Testing Row: Professor Ashton’s Flawed Explanation Of Lockdown Breaches

Testing Row: Professor Ashton’s Flawed Explanation Of Lockdown Breaches

By Gabriel Princewill-

Professor Ashton has blamed breaches of the government lockdown on lack of honesty about the true number of deaths arising from Covid-19. The former adviser of the Department Of Health  said that a lack of extensive testing has made it difficult for public health officials to know where COVID-19 was spreading fastest.

Prof Ashton, who formerly served as Cumbria’s regional director of public health, said people were not being  treated like adults and that this was why they were acting as delinquents. After accusing the government of being paternalistic, he said:

“The lockdown will now have to continue for quite a long time,” Prof Ashton said. “I think it’s really important for the government to be completely honest about the numbers.

“There’s a lot of worry now on social media that we’re not being given the full picture. People need to be treated like adults.”

He said: “If you treat people as adults they’re more likely to behave as adults rather than as delinquents. We’re seeing the delinquency play out in house parties in Manchester and other kinds of things because people aren’t really trusting what’s going on”.

Professor Ashton’s explanation of lockdown breaches is not supported by the facts at all. Lockdown breaches are more attributed to  lack of discipline than an absent of trust by the public in the stay at home rules mandated by the government.  Those unscrupulous individuals throwing house parties are clearly irresponsible people with  no consideration for the numbers of people dying.  Accusing the British government of a lack of transparency regarding Covid-19 deaths implies substantive knowledge to the contrary, which in any event will need to be corroborated.

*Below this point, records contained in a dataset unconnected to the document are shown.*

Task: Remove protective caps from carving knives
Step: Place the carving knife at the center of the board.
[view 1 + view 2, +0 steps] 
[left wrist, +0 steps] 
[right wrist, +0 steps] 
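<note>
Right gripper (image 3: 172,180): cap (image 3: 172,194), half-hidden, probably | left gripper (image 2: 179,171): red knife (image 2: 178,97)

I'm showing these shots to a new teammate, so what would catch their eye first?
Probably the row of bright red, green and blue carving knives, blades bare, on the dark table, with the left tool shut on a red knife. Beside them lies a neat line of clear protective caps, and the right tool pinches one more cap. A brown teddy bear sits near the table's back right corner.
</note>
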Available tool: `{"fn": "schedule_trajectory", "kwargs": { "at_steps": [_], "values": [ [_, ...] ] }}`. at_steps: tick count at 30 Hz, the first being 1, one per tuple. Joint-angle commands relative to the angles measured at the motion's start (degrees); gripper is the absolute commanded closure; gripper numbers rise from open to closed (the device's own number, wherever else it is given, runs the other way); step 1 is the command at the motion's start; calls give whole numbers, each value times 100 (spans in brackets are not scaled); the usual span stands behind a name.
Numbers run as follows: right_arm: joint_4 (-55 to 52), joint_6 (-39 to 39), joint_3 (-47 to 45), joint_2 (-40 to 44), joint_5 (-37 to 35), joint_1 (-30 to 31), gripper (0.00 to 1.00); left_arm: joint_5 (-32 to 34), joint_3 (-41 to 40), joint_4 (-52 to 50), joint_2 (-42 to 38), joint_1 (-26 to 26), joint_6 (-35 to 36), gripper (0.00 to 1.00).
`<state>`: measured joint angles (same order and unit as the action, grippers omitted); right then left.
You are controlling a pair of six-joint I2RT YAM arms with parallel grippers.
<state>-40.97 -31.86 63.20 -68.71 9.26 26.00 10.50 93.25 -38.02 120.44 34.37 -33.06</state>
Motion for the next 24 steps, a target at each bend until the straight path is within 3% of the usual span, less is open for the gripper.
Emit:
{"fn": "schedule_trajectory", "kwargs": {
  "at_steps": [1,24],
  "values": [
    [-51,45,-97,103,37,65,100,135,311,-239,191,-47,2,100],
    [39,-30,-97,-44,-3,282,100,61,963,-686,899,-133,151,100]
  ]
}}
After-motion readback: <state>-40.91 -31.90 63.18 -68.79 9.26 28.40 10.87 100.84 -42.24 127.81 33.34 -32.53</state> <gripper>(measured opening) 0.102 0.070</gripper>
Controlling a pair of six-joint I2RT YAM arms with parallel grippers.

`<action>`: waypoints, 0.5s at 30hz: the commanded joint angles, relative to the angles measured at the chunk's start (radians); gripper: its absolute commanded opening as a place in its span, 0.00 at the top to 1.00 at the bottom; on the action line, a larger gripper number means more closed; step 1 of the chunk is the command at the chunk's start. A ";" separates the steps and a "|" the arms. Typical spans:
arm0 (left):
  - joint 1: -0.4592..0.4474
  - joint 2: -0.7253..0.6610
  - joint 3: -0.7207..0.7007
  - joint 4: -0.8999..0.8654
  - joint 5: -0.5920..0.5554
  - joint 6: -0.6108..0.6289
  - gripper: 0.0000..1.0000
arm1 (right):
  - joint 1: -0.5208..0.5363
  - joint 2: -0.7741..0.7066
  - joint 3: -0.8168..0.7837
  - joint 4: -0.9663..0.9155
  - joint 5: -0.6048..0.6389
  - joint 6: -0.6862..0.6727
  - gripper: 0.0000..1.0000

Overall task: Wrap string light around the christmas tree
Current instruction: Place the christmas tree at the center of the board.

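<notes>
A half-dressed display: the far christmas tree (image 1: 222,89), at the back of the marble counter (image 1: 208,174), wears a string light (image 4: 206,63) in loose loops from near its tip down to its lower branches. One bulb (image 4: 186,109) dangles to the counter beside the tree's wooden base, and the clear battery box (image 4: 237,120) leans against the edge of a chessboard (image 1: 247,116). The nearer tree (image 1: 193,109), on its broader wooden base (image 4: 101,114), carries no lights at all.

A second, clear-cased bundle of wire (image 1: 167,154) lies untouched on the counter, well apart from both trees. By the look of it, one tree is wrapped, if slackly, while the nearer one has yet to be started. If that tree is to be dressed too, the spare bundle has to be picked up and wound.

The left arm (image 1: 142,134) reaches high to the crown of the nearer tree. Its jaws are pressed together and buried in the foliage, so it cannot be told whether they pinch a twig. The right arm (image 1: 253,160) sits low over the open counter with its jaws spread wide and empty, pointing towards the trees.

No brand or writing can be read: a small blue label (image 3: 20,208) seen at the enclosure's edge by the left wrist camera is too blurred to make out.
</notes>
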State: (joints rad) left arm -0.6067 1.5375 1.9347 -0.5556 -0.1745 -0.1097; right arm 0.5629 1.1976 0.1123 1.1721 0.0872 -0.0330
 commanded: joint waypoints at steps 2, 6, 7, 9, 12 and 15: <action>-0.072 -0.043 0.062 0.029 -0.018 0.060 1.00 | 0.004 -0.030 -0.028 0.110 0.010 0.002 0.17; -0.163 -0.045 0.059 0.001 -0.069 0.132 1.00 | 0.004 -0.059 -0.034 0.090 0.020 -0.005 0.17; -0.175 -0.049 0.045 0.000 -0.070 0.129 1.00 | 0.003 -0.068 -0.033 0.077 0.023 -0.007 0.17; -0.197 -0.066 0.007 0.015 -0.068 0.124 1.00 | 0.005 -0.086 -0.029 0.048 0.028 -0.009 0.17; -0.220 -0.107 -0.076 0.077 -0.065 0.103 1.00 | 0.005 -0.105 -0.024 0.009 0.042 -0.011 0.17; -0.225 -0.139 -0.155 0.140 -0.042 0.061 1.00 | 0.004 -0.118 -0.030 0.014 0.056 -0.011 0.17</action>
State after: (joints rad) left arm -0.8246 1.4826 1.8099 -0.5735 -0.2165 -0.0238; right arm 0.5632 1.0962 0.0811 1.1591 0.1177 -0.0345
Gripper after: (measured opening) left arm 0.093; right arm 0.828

Professor Ashton’s  warning came as Downing Street gave an update on Boris Johnson’s progress from hospital who has been doing short walks between periods of rest” since he was moved back from intensive care and into a hospital ward.

Accuracy

Th e accuracy of the government’s figures about the precise numbers of those who have died from Covid-19 has been under scrutiny in many quarters, understandably so, since the extent and the degree of the pandemic is important to know. Lots of important decisions hinge on those numbers, making it of paramount importance that figures are not underrepresented or over represented.  let alone to suggest they are being pretentious about them, as suggested by Professor Ashton.

Evidence that some  Covid 19 related deaths have been discovered after the victims passed away, is cause for some concern.  Those deaths are however believed to have been separately recorded and reported.  How and why some Covid 19 deaths were discovered subsequent to the respective fatalities is a matter still being examined by many of the authorities. Any anomalies in the figures presented hardly justifies breaches of lockdown rules, especially if the deaths are believed to be actually higher than has been reported.

Some findings have concluded that hospitals have been so saturated  with patients that a number of Covid-19 patients have had to be turned down to manage the overwhelming pressure faced by these hospitals. Hundreds of residents of the UK’s largest charitable provider of care homes are thought to have died from the virus in the last three weeks, while another network of care homes is reported to have recorded 88 deaths.

Care industry leaders  believe the virus is more prevalent in care settings than the estimate given by the UK government’s chief medical officer, Professor Chris Whitty, who said on Tuesday that just over 9% of care homes had cases of Covid-19.  The question is whether professor Whitty is intentionally underestimating the figures, or whether he has not been privy to accurate information about the true figures of Covid-19 related deaths.